Un chalutier breton ramène des obus de 280 mm dans ses filets

Divers

S'agit-il de vestiges des cuirassés allemands de la seconde guerre mondiale ? Plusieurs obus de 280 mm ont été découverts vendredi dernier dans le chalut d'un bateau de pêche breton. L'Alcatraz, immatriculé à Lorient, se trouvait alors à 11 kilomètres de l'île de Groix. Après avoir signalé au centre régional opérationnel de surveillance et de sauvetage d'Etel la présence, sur son pont, de deux engins suspects, le chalutier a fait l'objet d'une intervention des plongeurs démineurs de la Marine nationale. Dans le même temps, le CROSS a fait diffuser des messages d'alerte vers l'ensemble des navires à la mer, et il a ordonné au patrouilleur des affaires maritimes Iris de se rendre à proximité de l'Alcatraz pour assurer la sécurité autour du bateau. « A 05h15, l'Iris a quitté sa position pour aller chercher à Lorient les quatre plongeurs démineurs qui avaient rallié de Brest après le déclenchement de l'alerte. Ce personnel a embarqué 06h30, et l'Iris est revenu à proximité de l'Alcatraz une demi-heure plus tard. Les plongeurs démineurs ont alors été transférés par dinghy sur le chalutier », explique la préfecture maritime de l'Atlantique. Après expertise, les deux objets de 50 centimètres de long et d'un poids estimé de 100 kg se sont révélés être deux obus de 280 mm. Un troisième engin était également pris plus bas dans le chalut. Ré-immergés, les obus ont été détruits dans la matinée à 2.5 kilomètres à l'Est de la pointe de Gâvres, où se situe un centre d'essais de la Délégation Générale pour l'Armement, l'ex-Groupe d'Etudes et de Recherches en Balistique, Armes et Munitions (GERBAM).

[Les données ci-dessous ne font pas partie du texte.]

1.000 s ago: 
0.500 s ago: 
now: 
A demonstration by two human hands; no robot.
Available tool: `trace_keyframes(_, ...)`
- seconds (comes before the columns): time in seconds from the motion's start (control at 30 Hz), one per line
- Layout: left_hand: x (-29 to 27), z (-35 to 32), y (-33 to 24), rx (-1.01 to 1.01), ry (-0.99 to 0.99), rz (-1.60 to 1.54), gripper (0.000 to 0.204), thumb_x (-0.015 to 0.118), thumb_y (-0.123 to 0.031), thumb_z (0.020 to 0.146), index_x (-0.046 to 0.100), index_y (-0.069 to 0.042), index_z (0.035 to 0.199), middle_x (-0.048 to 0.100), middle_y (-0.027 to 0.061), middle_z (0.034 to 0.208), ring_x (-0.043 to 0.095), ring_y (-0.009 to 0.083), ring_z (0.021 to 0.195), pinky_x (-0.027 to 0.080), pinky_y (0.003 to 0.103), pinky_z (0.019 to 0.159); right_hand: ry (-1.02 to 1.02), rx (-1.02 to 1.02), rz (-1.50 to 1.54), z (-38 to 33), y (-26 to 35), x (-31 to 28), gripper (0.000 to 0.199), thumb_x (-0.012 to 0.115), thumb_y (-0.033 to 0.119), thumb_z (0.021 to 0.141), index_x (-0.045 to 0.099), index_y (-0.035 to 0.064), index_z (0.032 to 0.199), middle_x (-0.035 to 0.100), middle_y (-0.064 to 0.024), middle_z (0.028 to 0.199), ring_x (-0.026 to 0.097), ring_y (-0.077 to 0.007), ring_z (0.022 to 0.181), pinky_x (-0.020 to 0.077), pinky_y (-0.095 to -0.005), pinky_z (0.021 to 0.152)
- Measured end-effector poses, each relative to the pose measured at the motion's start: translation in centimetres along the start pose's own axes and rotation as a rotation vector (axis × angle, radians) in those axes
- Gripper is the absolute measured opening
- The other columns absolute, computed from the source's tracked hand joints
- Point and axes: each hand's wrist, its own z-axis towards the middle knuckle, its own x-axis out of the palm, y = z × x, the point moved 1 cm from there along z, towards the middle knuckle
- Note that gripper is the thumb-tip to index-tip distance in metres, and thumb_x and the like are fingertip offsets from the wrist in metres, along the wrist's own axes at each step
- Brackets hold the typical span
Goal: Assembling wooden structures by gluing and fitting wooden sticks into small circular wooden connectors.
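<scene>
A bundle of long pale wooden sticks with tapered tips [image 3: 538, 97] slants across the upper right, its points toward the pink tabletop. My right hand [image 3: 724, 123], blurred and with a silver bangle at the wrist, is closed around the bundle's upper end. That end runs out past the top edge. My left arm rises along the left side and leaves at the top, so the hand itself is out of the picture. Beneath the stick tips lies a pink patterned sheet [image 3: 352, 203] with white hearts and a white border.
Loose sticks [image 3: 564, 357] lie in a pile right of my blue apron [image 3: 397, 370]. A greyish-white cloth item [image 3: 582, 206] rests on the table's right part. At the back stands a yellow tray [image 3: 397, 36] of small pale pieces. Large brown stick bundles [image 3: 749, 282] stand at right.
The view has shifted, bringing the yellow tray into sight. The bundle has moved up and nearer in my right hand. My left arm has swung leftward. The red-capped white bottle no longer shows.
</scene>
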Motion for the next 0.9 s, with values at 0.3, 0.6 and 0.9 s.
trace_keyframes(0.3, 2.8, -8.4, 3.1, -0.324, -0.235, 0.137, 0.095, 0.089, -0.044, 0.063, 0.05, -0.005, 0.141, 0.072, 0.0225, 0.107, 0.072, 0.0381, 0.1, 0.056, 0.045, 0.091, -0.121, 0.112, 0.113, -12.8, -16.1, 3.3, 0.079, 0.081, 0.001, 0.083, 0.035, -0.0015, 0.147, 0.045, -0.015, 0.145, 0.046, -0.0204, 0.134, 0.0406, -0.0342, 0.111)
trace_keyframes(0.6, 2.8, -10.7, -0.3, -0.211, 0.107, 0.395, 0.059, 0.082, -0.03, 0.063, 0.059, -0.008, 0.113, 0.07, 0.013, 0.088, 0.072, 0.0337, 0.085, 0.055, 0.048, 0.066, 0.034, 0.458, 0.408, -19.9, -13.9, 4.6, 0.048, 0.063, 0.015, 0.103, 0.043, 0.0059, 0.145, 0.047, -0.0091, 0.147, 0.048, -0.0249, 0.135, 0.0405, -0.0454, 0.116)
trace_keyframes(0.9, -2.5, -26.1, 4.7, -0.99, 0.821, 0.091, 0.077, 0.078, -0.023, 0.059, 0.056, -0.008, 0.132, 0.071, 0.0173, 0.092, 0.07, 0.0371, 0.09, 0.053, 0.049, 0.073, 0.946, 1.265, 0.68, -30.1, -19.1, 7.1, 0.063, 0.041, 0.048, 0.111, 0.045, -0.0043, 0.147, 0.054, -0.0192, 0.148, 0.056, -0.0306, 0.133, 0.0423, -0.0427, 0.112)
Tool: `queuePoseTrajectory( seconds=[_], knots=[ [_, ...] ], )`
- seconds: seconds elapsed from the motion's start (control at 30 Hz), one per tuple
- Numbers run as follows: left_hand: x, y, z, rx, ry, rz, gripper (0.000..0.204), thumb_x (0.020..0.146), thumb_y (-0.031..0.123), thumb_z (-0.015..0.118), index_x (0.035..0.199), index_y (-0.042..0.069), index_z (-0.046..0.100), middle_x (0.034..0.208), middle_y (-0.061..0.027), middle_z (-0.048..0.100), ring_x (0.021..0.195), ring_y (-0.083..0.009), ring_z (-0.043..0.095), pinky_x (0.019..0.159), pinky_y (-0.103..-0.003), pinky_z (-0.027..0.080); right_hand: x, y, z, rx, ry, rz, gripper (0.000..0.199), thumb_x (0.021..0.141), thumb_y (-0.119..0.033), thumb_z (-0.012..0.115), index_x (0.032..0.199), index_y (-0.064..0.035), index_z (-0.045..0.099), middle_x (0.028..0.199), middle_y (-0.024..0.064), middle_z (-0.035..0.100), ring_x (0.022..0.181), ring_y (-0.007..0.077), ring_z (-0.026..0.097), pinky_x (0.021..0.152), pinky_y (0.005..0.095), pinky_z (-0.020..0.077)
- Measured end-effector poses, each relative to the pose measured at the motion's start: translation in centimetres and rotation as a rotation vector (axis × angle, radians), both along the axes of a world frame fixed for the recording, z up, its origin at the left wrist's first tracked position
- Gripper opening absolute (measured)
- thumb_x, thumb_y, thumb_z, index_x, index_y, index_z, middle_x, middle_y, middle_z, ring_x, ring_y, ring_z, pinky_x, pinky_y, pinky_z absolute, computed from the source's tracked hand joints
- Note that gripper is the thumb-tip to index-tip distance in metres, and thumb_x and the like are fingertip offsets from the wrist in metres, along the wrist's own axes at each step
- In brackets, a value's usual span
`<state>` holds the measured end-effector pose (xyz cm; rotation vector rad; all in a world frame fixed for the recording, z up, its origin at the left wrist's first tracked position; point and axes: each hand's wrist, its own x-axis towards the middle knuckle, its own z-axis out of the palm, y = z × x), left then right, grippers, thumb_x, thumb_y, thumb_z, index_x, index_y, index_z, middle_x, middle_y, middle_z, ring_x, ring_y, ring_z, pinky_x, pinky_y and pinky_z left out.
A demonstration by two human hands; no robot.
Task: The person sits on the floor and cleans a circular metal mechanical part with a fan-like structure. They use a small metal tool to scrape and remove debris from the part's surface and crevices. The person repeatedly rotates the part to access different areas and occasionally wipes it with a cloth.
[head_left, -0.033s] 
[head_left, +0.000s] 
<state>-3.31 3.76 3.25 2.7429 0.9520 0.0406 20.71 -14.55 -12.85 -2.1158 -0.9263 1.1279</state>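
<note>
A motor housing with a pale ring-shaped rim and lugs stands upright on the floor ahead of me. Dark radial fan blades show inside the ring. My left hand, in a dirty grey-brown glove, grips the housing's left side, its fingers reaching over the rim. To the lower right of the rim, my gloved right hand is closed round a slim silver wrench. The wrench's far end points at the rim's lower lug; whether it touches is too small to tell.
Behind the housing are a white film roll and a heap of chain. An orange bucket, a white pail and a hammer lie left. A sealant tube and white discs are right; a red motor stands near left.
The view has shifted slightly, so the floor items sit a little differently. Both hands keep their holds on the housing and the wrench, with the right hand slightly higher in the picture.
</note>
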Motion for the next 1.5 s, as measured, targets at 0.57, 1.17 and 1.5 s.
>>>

L'origine des obus n'a pas été précisée mais il pourrait s'agir de munitions allemandes datant de la seconde guerre mondiale. Ce calibre est, en effet, peu courant et n'a équipé que de rares navires de combat. Les marines françaises et anglaises n'utilisaient pas ce calibre pour leurs cuirassés (armés de pièces de 330, 340, 356, 380 ou 406 mm). Seuls les cuirassés de poche allemands Deutschland, Sheer et Graf Spee, ainsi que les croiseurs de bataille Scharnhorst et Gneisenau en étaient dotés, à raison de 6 canons de 280 mm en deux tourelles pour les premiers et 9 canons en trois tourelles pour les seconds. Après la défaite des armées françaises, les Scharnhorst et Gneisenau avaient été basés à Brest du 22 mars 1941 au 11 février 1942, avant de rejoindre l'Allemagne par le détroit du Pas-de-Calais (opération Cerberus), au nez et à la barbe des Britanniques.
La Kriegsmarine avait également installé le long du littoral atlantique un certain nombre de batteries côtières, notamment dans la région de Lorient. Celle de Groix avait été armée avec quatre canons de 203 mm provenant du croiseur lourd Seydlitz, resté inachevé.